PROBLEM TO WORK ON - Going through the material below, output exactly the lines from the one containing "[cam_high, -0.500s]" through the one containing "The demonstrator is", and no pictures.

DATA SHOWN -
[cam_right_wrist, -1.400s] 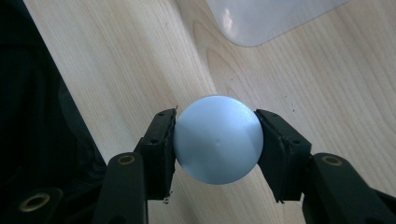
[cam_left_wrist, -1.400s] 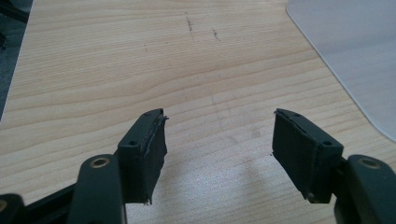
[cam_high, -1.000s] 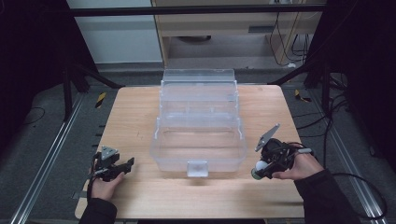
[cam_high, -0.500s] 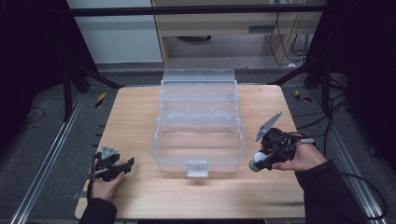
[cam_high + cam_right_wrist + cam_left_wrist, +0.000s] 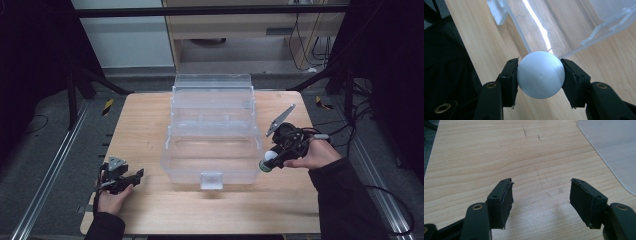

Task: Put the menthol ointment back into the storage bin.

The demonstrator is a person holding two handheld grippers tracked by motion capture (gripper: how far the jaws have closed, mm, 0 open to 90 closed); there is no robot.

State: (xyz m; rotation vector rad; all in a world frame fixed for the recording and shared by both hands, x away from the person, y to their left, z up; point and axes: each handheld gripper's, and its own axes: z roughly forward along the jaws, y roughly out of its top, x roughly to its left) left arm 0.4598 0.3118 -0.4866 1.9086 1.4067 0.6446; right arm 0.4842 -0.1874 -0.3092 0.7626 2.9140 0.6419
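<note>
The table [image 5: 150, 125] is pale wood, and a clear plastic box [image 5: 212, 135] with stepped tiers stands on its middle, a small latch on its near wall.

The person's right forearm comes in from the near right corner, dark sleeve to the wrist, and bends left toward the box. The right hand [image 5: 317, 155] holds the right gripper [image 5: 267, 162] off the table, tilted so the jaws point left and a little toward the near edge, with the grey plate sticking up on the far side. The jaws are clamped on a white ball [image 5: 270, 159], one pad on each side of it; in the right gripper view the ball [image 5: 540, 74] sits squarely between the pads, its front bulging past their tips. The ball hangs just beside the near right corner of the box, outside its wall, above bare wood.

The left hand [image 5: 112, 195] lies low at the near left corner of the table, wrist flat, holding the left gripper [image 5: 137, 175] level with its jaws pointing right toward the box, well apart from it. Its jaws stand apart with nothing between them; in the left gripper view only wood grain lies between them, and the box's edge [image 5: 609, 150] shows at far right.
</note>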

REPLY -
[cam_high, -0.500s] 
[cam_high + cam_right_wrist + cam_left_wrist, +0.000s] 

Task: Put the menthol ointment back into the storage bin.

The demonstrator is a person holding two handheld grippers tracked by motion capture (gripper: how far the jaws have closed, mm, 0 open to 90 closed); there is no robot.

Nothing else remains for the exercise.